There is something about books about India.... It is as if images and descriptions of the place are uniquely strong and vivid in the minds of readers in English. Sights, sounds, smells, the touch of India, arise from the prose in The Silent Raga: It could all be a kind of touristic indulgence--except that we are hearing a voice of intimate familiarity with India. And beyond that, the pretext and reason for the poetics: the musical scale which informs the whole book. That is inevitable because a major motivation/driver in the story is the making of Indian music.
A rhythmic current of narrative quickly sets in, a page-turning curiosity develops, because the characterization is both rich and strange. Yet not exotic: these people are so easy to identify with. I can't say how Merchant makes this happen, but he does. He involves us in the narrative, for suspense, mystery, complete catharsis--pity and terror. There is intelligent, incisive scrutiny of multi-generational family relationships, female-centred, somewhat reminiscent of Tamarind Mem. A reader soon identifies whole-heartedly with how these Indian women feel and react, even if the reader is not an Indian woman. The now-hackneyed remark is unavoidable: the author is not an Indian woman either.

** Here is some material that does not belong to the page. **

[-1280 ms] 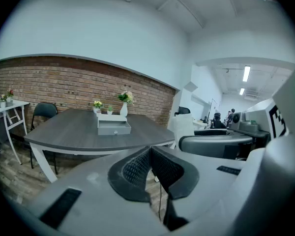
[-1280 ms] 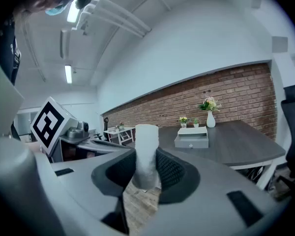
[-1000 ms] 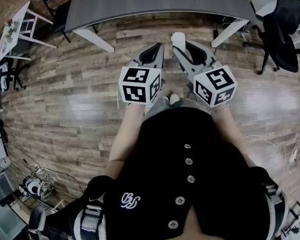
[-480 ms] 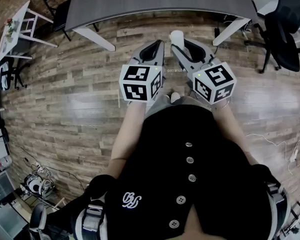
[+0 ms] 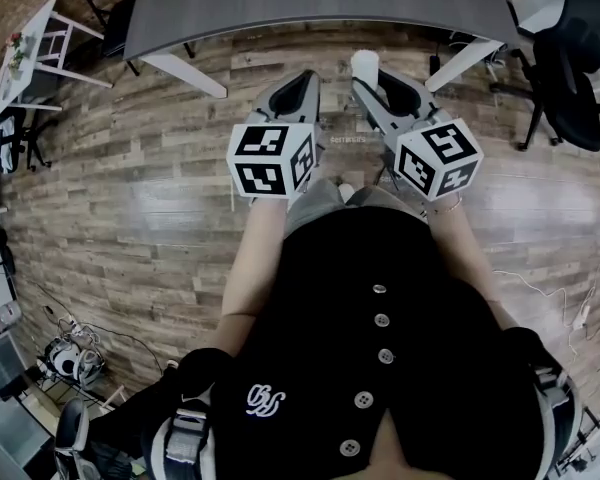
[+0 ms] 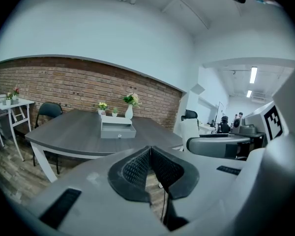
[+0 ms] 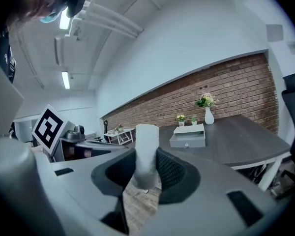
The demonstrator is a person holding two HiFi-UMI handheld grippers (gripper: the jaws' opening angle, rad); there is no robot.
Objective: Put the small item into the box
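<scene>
Fingers of the right gripper (image 7: pixel 146 167) pinched the upright white cylinder (image 7: pixel 147 141), box (image 7: pixel 188 135) ahead at twelve o'clock; left gripper (image 6: pixel 150 165) fingers pressed together

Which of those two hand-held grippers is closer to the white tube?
Right. The right hand-held gripper is clamped on the white tube; the left hand-held gripper, shut and empty, sits apart on the tube's left.

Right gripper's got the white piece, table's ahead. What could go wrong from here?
The white cylinder is pinched only at its lower end by the right gripper; it may tilt or slip out. The grey box sits close to small vases; reaching in could knock one.
</scene>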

The compulsion to move the story along is finely balanced with the judicious amount of lyrical imagery in the text. The haste of curiosity is at odds with the desire of the mind to linger, over the evocations of food, climate, the air, the voice of the place. For instance, one recurring series of descriptions of electric light sources. Bulbs and lamps keep appearing, in various conditions of age and frailty, and their particular characters, and the particular qualities of light they emit, seem to stand in some way for memory itself, whether memory of a time that is gone, or of ways of making and structuring things in human civilization that are flawed, or insufficient, or less esteemed. So many visions of electric illumination, whether sad or dim, or garish, or warm and generous, come to linger in the mind like actual memories of light observed.
If the raga is a mysterious craft to most English-speaking readers, The Silent Raga's emotional depths begin to suggest something of it as it moves along and we are touched and seduced by turns. It is like being drawn into the ecstasy of musical rhythms; no scholarly knowledge or ability is needed, other than knowing how to listen.